• _INSTRUCTIONS TO FOLLOW_
Please show all lines of the records that include "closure".

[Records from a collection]
=-=-=-=-=

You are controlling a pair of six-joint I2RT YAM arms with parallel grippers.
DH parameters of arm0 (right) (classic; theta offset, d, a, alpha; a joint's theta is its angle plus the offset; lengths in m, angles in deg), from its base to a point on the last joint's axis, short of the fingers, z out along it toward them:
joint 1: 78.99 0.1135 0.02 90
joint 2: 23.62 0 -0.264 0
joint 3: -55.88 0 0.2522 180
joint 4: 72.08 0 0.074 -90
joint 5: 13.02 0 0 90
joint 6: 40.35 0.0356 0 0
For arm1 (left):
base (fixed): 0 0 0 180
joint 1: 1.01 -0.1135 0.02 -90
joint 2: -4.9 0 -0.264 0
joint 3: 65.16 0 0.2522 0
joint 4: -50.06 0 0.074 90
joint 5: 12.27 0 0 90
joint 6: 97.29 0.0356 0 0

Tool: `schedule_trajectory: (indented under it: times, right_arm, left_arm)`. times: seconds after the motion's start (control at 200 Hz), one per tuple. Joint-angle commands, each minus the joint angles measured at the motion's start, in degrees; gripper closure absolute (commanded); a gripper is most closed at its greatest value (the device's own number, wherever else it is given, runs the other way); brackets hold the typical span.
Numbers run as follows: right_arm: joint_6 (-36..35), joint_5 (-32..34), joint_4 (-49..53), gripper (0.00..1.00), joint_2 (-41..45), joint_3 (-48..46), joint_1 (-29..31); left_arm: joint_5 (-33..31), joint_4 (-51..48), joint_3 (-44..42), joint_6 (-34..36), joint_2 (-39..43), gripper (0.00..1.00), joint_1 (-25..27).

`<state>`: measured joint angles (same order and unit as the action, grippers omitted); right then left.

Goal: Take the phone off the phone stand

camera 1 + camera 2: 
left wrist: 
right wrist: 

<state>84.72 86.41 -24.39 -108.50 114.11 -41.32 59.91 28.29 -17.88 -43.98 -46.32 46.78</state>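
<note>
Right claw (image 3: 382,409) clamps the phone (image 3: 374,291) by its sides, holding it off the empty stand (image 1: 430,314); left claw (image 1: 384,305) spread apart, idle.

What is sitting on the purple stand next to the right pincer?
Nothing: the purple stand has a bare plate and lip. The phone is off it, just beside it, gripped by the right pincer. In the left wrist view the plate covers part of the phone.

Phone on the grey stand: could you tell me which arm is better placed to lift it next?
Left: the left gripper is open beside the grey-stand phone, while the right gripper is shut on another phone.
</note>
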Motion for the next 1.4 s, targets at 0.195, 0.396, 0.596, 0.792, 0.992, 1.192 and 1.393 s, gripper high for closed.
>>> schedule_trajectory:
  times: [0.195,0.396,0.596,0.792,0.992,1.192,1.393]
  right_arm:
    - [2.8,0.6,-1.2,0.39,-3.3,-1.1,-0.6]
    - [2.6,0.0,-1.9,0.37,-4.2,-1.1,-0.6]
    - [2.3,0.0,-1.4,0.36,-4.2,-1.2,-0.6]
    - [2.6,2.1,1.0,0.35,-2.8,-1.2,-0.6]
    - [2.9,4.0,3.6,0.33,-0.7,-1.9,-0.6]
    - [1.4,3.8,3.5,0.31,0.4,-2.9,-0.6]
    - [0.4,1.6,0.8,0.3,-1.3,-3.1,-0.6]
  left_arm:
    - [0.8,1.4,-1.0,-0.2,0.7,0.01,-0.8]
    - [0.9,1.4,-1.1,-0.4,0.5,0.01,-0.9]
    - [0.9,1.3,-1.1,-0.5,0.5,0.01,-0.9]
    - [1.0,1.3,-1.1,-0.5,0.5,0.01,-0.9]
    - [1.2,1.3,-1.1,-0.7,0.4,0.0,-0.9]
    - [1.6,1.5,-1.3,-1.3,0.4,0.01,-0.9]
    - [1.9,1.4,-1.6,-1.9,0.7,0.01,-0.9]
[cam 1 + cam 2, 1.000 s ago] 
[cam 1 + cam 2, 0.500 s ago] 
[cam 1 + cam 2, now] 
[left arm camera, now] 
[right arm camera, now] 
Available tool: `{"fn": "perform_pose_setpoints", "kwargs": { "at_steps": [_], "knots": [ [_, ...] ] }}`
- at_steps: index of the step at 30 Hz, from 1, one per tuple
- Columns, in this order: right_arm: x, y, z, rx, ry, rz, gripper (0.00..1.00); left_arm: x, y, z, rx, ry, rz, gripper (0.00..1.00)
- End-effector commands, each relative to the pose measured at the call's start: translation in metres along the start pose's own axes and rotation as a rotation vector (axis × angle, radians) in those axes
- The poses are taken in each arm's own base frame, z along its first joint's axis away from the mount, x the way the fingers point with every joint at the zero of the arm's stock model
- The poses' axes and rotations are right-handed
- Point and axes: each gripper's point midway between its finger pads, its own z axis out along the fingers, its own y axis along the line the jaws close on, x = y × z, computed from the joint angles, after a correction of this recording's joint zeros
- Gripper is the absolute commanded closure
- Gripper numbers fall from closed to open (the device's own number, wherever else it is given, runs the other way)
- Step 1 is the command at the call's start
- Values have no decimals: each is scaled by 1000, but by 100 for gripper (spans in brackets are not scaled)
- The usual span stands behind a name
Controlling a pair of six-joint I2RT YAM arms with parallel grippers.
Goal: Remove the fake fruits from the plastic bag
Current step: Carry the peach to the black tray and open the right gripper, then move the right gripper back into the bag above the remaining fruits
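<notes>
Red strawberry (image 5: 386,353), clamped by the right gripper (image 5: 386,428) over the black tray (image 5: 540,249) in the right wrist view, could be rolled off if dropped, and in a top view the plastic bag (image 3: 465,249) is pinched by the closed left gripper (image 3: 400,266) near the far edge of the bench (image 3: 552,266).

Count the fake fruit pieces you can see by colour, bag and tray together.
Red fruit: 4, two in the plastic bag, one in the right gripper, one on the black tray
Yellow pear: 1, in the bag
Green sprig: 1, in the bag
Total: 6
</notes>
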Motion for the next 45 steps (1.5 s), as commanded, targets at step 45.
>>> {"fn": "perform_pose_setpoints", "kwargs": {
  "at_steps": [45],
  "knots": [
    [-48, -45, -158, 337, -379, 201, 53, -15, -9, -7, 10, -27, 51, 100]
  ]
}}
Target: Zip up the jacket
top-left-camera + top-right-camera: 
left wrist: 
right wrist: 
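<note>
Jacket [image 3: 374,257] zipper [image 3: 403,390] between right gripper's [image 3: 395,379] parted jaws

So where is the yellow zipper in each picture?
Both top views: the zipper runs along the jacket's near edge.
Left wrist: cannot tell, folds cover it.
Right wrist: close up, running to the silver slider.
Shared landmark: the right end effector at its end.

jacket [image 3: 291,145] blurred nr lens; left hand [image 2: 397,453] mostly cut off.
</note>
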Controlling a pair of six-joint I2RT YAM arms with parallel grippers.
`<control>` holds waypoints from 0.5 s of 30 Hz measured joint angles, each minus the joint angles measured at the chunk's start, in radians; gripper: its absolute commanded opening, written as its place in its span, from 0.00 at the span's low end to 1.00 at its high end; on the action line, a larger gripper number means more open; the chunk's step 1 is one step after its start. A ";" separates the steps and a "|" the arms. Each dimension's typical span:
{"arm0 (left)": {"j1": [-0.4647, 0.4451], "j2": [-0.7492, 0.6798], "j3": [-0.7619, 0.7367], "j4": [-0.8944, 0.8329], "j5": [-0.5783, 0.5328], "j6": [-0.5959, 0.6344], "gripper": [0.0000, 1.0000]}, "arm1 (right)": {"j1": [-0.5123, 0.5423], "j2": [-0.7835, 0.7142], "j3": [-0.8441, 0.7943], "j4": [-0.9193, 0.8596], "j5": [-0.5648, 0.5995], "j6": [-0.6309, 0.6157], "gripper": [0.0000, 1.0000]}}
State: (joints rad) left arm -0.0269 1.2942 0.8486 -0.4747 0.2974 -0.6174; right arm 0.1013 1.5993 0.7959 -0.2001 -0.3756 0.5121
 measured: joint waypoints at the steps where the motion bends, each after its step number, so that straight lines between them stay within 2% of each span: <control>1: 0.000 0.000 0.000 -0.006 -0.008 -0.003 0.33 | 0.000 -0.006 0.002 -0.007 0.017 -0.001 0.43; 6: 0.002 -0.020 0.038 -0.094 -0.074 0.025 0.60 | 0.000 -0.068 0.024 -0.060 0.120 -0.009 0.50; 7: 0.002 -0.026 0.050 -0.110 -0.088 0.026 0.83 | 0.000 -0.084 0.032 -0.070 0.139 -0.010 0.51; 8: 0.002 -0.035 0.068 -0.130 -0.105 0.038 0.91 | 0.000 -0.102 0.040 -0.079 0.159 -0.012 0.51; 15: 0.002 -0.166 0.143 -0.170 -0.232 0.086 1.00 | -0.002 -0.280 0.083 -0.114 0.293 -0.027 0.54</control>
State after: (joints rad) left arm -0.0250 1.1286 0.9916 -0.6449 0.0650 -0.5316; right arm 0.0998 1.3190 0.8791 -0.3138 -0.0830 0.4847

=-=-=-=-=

• _WRITTEN RESPONSE_
Tool: `schedule_trajectory: (indented under it: times, right_arm, left_arm)`. times: seconds after the motion's start (control at 200 Hz), one per tuple. Joint-angle commands, each minus the joint angles measured at the motion's start, in degrees; gripper closure absolute (commanded); a gripper is most closed at its greatest value (the device's own number, wherever else it is given, runs the other way); brackets hold the typical span.
- Gripper is the absolute commanded closure

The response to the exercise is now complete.